◆ **Saved entries**

+ + +

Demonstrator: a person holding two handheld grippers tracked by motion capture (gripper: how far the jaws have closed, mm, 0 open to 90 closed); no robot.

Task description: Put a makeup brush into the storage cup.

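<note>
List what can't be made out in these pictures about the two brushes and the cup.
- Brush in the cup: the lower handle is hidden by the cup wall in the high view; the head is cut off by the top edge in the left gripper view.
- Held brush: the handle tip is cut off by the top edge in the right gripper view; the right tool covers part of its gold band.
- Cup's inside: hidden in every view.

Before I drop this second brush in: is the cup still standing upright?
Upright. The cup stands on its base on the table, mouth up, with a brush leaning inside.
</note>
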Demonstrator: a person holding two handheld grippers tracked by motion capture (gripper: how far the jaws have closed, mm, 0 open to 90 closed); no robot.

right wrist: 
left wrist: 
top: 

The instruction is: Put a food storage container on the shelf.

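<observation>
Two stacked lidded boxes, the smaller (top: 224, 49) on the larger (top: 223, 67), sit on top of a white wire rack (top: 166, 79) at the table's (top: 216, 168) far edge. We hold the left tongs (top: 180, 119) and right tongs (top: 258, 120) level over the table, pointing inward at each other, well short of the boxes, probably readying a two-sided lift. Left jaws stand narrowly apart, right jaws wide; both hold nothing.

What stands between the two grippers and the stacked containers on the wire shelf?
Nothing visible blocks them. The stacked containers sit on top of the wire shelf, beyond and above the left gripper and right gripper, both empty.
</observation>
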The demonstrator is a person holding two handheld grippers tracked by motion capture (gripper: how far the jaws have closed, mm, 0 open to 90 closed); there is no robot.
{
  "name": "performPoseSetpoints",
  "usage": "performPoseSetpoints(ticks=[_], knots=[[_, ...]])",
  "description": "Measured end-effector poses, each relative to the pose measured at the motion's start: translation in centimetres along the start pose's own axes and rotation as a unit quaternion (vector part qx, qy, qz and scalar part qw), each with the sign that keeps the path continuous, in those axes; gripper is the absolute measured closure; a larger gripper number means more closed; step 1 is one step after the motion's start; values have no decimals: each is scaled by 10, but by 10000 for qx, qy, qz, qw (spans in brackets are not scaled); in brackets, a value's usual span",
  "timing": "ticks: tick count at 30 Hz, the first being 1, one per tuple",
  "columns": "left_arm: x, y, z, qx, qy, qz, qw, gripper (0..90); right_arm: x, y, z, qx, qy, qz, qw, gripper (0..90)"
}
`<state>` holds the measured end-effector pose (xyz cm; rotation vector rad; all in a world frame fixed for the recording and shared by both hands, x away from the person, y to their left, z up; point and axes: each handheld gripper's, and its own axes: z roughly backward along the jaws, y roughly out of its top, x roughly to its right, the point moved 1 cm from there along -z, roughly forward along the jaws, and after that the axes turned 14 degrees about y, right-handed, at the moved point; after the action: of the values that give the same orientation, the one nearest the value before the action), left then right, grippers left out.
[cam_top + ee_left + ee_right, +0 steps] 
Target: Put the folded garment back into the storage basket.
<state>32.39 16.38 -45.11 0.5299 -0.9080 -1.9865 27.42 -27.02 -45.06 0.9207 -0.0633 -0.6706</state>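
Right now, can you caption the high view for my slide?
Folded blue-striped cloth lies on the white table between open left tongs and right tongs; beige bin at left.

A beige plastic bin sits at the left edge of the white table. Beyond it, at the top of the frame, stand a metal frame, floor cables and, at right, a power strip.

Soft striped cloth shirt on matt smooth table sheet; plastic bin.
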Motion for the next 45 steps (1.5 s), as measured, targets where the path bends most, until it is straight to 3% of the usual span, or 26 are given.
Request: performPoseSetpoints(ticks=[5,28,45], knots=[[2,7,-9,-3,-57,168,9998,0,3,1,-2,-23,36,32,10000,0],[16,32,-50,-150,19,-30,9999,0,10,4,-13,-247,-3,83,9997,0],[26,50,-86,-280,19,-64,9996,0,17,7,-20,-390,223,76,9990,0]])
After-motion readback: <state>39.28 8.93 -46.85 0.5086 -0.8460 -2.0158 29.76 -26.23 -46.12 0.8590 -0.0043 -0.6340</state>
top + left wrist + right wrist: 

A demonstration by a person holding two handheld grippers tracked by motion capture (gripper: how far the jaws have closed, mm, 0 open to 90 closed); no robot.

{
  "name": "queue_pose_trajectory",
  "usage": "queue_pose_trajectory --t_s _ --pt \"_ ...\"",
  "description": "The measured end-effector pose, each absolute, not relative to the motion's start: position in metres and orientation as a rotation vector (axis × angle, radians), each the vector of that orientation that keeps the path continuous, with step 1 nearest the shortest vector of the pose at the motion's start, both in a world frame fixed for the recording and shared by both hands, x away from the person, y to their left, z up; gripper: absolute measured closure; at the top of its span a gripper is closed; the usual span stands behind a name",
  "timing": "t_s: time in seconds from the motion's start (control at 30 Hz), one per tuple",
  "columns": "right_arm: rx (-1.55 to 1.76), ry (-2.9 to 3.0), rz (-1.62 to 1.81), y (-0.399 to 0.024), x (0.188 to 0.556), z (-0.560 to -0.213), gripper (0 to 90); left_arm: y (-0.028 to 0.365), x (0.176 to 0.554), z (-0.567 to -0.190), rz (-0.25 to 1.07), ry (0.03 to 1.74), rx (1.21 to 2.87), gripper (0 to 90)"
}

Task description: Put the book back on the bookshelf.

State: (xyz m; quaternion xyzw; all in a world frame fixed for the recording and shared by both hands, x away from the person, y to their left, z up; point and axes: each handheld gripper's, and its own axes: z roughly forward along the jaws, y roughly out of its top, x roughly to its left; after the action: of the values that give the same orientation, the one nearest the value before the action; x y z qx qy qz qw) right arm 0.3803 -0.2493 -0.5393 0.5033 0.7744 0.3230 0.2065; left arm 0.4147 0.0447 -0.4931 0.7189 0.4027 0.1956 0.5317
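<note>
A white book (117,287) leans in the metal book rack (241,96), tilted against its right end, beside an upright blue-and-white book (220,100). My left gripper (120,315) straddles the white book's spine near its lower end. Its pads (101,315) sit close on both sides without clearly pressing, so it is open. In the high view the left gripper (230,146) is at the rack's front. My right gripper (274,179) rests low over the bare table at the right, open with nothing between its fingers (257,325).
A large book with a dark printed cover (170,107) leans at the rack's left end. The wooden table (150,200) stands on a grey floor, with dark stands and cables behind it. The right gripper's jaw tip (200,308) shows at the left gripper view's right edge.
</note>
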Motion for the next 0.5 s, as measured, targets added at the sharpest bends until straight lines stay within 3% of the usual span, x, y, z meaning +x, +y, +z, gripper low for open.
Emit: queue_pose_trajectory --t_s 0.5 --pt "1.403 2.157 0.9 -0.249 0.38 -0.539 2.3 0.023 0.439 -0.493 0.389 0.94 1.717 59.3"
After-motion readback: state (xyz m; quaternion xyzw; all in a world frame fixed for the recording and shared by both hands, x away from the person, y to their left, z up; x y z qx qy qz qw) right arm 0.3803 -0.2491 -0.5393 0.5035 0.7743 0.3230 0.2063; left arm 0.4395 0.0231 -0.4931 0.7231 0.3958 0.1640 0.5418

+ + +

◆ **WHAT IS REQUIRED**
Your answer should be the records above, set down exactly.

◆ **OUTPUT BELOW**
Demonstrator: a person holding two handheld grippers tracked by motion capture (gripper: how far the jaws have closed, mm, 0 open to 90 closed); no robot.

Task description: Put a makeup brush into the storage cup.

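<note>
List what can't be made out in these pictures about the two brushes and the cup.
- Brush in the cup: the lower handle is hidden by the cup wall in the high view; the head is cut off by the top edge in the left gripper view.
- Held brush: the handle tip is cut off by the top edge in the right gripper view; the right tool covers part of its gold band.
- Cup's inside: hidden in every view.

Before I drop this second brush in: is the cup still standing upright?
Upright. The cup stands on its base on the table, mouth up, with a brush leaning inside.
</note>
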Demonstrator: a person holding two handheld grippers tracked by motion capture (gripper: how far the jaws have closed, mm, 0 open to 90 closed); no robot.

right wrist: 
left wrist: 
top: 

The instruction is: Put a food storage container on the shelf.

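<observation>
Two stacked lidded boxes, the smaller (top: 224, 49) on the larger (top: 223, 67), sit on top of a white wire rack (top: 166, 79) at the table's (top: 216, 168) far edge. We hold the left tongs (top: 180, 119) and right tongs (top: 258, 120) level over the table, pointing inward at each other, well short of the boxes, probably readying a two-sided lift. Left jaws stand narrowly apart, right jaws wide; both hold nothing.

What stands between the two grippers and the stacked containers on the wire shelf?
Nothing visible blocks them. The stacked containers sit on top of the wire shelf, beyond and above the left gripper and right gripper, both empty.
</observation>
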The demonstrator is a person holding two handheld grippers tracked by motion capture (gripper: how far the jaws have closed, mm, 0 open to 90 closed); there is no robot.
{
  "name": "performPoseSetpoints",
  "usage": "performPoseSetpoints(ticks=[_], knots=[[_, ...]])",
  "description": "Measured end-effector poses, each relative to the pose measured at the motion's start: translation in centimetres along the start pose's own axes and rotation as a unit quaternion (vector part qx, qy, qz and scalar part qw), each with the sign that keeps the path continuous, in those axes; gripper is the absolute measured closure; a larger gripper number means more closed; step 1 is one step after the motion's start; values have no decimals: each is scaled by 10, but by 10000 for qx, qy, qz, qw (spans in brackets are not scaled); in brackets, a value's usual span",
  "timing": "ticks: tick count at 30 Hz, the first being 1, one per tuple",
  "columns": "left_arm: x, y, z, qx, qy, qz, qw, gripper (0..90); right_arm: x, y, z, qx, qy, qz, qw, gripper (0..90)"
}
`<state>` holds the measured end-effector pose (xyz cm; rotation vector rad; all in a world frame fixed for the recording and shared by both hands, x away from the person, y to their left, z up; point and axes: each handheld gripper's, and its own axes: z roughly backward along the jaws, y roughly out of its top, x roughly to its right, the point moved 1 cm from there along -z, roughly forward along the jaws, and after that the axes turned 14 degrees about y, right-handed, at the moved point; after the action: of the values that give the same orientation, the one nearest the value before the action), left then right, grippers left out.
[cam_top + ee_left + ee_right, +0 steps] 
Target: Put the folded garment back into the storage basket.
<state>32.39 16.38 -45.11 0.5299 -0.9080 -1.9865 27.42 -27.02 -45.06 0.9207 -0.0633 -0.6706</state>
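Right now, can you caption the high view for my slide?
Folded blue-striped cloth lies on the white table between open left tongs and right tongs; beige bin at left.

A beige plastic bin sits at the left edge of the white table. Beyond it, at the top of the frame, stand a metal frame, floor cables and, at right, a power strip.

Soft striped cloth shirt on matt smooth table sheet; plastic bin.
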Motion for the next 45 steps (1.5 s), as measured, targets where the path bends most, until it is straight to 3% of the usual span, or 26 are given.
Request: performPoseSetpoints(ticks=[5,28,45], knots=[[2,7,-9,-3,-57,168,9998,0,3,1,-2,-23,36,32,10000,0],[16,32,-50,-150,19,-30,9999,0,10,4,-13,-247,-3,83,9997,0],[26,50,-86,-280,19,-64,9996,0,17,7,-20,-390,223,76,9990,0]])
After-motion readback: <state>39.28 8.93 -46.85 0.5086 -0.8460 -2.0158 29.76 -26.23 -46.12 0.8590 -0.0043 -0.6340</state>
top + left wrist + right wrist: 

A demonstration by a person holding two handheld grippers tracked by motion capture (gripper: how far the jaws have closed, mm, 0 open to 90 closed); no robot.

{
  "name": "queue_pose_trajectory",
  "usage": "queue_pose_trajectory --t_s _ --pt \"_ ...\"",
  "description": "The measured end-effector pose, each absolute, not relative to the motion's start: position in metres and orientation as a rotation vector (axis × angle, radians), each the vector of that orientation that keeps the path continuous, with step 1 nearest the shortest vector of the pose at the motion's start, both in a world frame fixed for the recording and shared by both hands, x away from the person, y to their left, z up; gripper: absolute measured closure; at the top of its span a gripper is closed; the usual span stands behind a name",
  "timing": "t_s: time in seconds from the motion's start (control at 30 Hz), one per tuple",
  "columns": "right_arm: rx (-1.55 to 1.76), ry (-2.9 to 3.0), rz (-1.62 to 1.81), y (-0.399 to 0.024), x (0.188 to 0.556), z (-0.560 to -0.213), gripper (0 to 90); left_arm: y (-0.028 to 0.365), x (0.176 to 0.554), z (-0.567 to -0.190), rz (-0.25 to 1.07), ry (0.03 to 1.74), rx (1.21 to 2.87), gripper (0 to 90)"
}

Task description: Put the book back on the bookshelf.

State: (xyz m; quaternion xyzw; all in a world frame fixed for the recording and shared by both hands, x away from the person, y to their left, z up; point and axes: each handheld gripper's, and its own axes: z roughly forward along the jaws, y roughly out of its top, x roughly to its left; after the action: of the values that give the same orientation, the one nearest the value before the action; x y z qx qy qz qw) right arm 0.3803 -0.2493 -0.5393 0.5033 0.7744 0.3230 0.2065; left arm 0.4147 0.0447 -0.4931 0.7189 0.4027 0.1956 0.5317
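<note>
A white book (117,287) leans in the metal book rack (241,96), tilted against its right end, beside an upright blue-and-white book (220,100). My left gripper (120,315) straddles the white book's spine near its lower end. Its pads (101,315) sit close on both sides without clearly pressing, so it is open. In the high view the left gripper (230,146) is at the rack's front. My right gripper (274,179) rests low over the bare table at the right, open with nothing between its fingers (257,325).
A large book with a dark printed cover (170,107) leans at the rack's left end. The wooden table (150,200) stands on a grey floor, with dark stands and cables behind it. The right gripper's jaw tip (200,308) shows at the left gripper view's right edge.
</note>
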Motion for the next 0.5 s, as measured, targets added at the sharpest bends until straight lines stay within 3% of the usual span, x, y, z meaning +x, +y, +z, gripper low for open.
Emit: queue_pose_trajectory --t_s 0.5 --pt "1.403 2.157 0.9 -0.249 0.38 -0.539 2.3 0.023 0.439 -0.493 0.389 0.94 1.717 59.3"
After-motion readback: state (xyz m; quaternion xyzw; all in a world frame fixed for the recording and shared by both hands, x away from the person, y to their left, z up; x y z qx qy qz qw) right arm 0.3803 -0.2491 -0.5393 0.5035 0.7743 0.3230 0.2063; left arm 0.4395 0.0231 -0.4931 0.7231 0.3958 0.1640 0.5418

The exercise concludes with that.